A pochi giorni dalla chiusura, è giunto il momento di fare il punto sul Salone Internazionale del Gusto svoltosi a Torino dal 23 al 27 ottobre.
Innanzitutto la location: il Lingotto è l’ambientazione ideale al cento per cento. Perché? Grande ma non grandissimo, in città ma non in centro, dotato di parcheggi e soprattutto inserito in un centro commerciale che risente positivamente del cospicuo afflusso di gente che affolla le fiere. Da ultimo, ma non trascurabile soprattutto trattandosi di una mostra interamente dedicata al cibo, a due passi da Eataly.
Il costo d’entrata era di venti Euro, scontato a sedici per i soci Slow Food, e gratuito per i bambini fino a undici anni che affollavano a classi i laboratori dedicati e l’Arca posta al centro del padiglione dedicato a Terra Madre. Ma andiamo per gradi.
Se come me foste entrati dalla sezione otto, avreste acceduto direttamente alle aule dei laboratori, dalla Mixology, che occupava la prima postazione entrando, alle tante aule didattiche in cui venivano costantemente tenuti corsi di cucina e seminari tematici.
Il resto del Salone era diviso in cinque sezioni: la una, la due e la tre dedicate all'Italia, divisa per regioni, da nord a sud, in cui il padiglione centrale era anche il più esteso e ospitava, ovviamente, il Piemonte; alla fine di queste aree si trovava l'Enoteca e al di là il resto del mondo, ovvero la sezione Terra Madre, i cui espositori erano per lo più volontari che esponevano creazioni artigianali il cui ricavato era dichiaratamente rivolto ad associazioni di volontariato.
Facciamo quindi un passo indietro: passeggiando fra le regioni d'Italia si trovava davvero di tutto, dalle andarmele alle granite, tanti salumi e formaggi, salse salsine carne pesce birra miele marmellata, il tutto millantato come il più sano il più genuino il più casereccio il più gustoso in modo naturale, con un'insistente nota di bio che echeggiava in sottofondo in ogni presentazione. Tutto bello, tutto buono, tutto in perfetto stile italiano.
All'Enoteca ho appena dedicato uno sguardo, giusto il tempo di cedere alla gola e concedermi un panino ripieno di burrata e acciughe, che veniva venduto in questa sezione, prima di proseguire. Vorrei specificare che amo il vino ma nonostante l'impossibilità di escluderlo facendo parte del nostro patrimonio, il suo habitat naturale è più Vinitaly, quindi ho apprezzato lo sforzo, ma ho proseguito.

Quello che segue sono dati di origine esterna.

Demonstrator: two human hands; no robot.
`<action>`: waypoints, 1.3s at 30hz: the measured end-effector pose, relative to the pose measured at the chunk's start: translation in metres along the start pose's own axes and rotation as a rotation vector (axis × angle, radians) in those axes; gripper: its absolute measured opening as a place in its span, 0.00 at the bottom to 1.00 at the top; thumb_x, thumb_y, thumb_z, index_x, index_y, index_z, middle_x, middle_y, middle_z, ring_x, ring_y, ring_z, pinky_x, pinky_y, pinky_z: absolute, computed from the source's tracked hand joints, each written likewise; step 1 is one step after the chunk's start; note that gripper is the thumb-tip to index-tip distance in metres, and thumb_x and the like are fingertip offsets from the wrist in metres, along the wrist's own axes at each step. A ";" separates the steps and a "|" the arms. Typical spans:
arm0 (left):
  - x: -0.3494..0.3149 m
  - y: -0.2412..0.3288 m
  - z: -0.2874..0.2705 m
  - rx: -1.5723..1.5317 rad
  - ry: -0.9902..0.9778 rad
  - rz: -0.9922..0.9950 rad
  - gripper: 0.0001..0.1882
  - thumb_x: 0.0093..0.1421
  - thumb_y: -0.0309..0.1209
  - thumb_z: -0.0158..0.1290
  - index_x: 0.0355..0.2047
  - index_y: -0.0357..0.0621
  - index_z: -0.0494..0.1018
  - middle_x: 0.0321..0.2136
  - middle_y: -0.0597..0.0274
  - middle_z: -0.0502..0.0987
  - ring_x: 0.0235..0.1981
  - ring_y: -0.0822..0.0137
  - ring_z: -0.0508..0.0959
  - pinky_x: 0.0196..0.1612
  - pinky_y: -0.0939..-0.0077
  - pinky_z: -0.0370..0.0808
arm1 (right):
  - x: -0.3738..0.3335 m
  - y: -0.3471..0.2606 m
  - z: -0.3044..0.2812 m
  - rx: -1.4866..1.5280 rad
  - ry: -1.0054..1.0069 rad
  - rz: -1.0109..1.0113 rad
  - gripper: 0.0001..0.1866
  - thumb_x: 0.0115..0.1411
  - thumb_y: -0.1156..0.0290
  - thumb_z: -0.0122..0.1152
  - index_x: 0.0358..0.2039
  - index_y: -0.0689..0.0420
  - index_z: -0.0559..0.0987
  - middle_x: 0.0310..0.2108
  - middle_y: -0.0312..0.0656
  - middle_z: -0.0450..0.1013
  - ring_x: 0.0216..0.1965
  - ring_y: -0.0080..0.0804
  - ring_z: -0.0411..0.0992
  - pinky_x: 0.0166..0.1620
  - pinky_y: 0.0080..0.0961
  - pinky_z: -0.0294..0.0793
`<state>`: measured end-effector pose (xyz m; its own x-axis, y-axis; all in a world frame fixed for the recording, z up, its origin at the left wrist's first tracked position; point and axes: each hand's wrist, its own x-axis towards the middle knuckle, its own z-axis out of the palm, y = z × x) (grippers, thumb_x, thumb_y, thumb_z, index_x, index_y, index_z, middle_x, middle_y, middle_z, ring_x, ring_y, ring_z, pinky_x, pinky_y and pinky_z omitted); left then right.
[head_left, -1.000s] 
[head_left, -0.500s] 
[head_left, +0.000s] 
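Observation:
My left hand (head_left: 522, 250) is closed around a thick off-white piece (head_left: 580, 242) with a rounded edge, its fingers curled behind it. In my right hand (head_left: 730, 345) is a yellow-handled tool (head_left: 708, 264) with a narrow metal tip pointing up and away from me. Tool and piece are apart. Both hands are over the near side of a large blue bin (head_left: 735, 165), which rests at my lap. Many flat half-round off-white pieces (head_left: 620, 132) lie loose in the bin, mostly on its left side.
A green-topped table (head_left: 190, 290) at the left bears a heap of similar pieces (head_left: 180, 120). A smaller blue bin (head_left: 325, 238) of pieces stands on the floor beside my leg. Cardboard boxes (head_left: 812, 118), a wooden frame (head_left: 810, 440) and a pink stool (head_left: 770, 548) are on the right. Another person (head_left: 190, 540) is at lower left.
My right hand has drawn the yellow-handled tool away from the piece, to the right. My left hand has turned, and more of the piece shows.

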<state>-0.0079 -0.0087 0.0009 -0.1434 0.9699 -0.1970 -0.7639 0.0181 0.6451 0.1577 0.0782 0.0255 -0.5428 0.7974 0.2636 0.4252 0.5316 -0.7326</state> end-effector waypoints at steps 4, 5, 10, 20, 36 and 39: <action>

Prima di entrare a Terra Madre ho gironzolato a lungo nella sezione Street Food, dove si poteva trovare davvero qualunque specialità regionale: dalle olive ascolane allo gnocco fritto, dalla focaccia di Recco alla farinata, dalla piadina romagnola al 'frushi' (frutta adagiata su riso), dal fritto di mare alle salsicce avvolte in capocollo agli arancini. Prezzi da fiera, anche se spesso la qualità lasciava a desiderare.
L'itinerario si concludeva quindi a Terra Madre, simbolo di etnicità, varietà, semplicità e, a mia percezione, autenticità. Era ammirevole sapere che la maggior parte degli standisti fossero volontari e ciò che offrivano era davvero 'handmade', per non parlare del fatto che davano la possibilità di gettare un occhio a realtà, soprattutto culturali e alimentari, spesso distanti dalle nostre. Questo è stato certamente il padiglione che ho ammirato di più.
Altri punti di forza? I volontari vicino ai cassonetti che aiutavano i visitatori a introdurre gli scarti correttamente nei diversi bidoni, non solo per evitare il classico straripamento da fiera, ma anche per educare le persone a differenziare correttamente, che è forse il primo passo per una corretta coscienza alimentare.
In buona sostanza si potrebbe affermare che il Salone di Torino ricorda molto la Fiera dell'Artigianato milanese ma limitando il tema a quello del cibo e chiaramente su scala più ridotta. Attendiamo quindi il secondo evento a Rho per averne la conferma.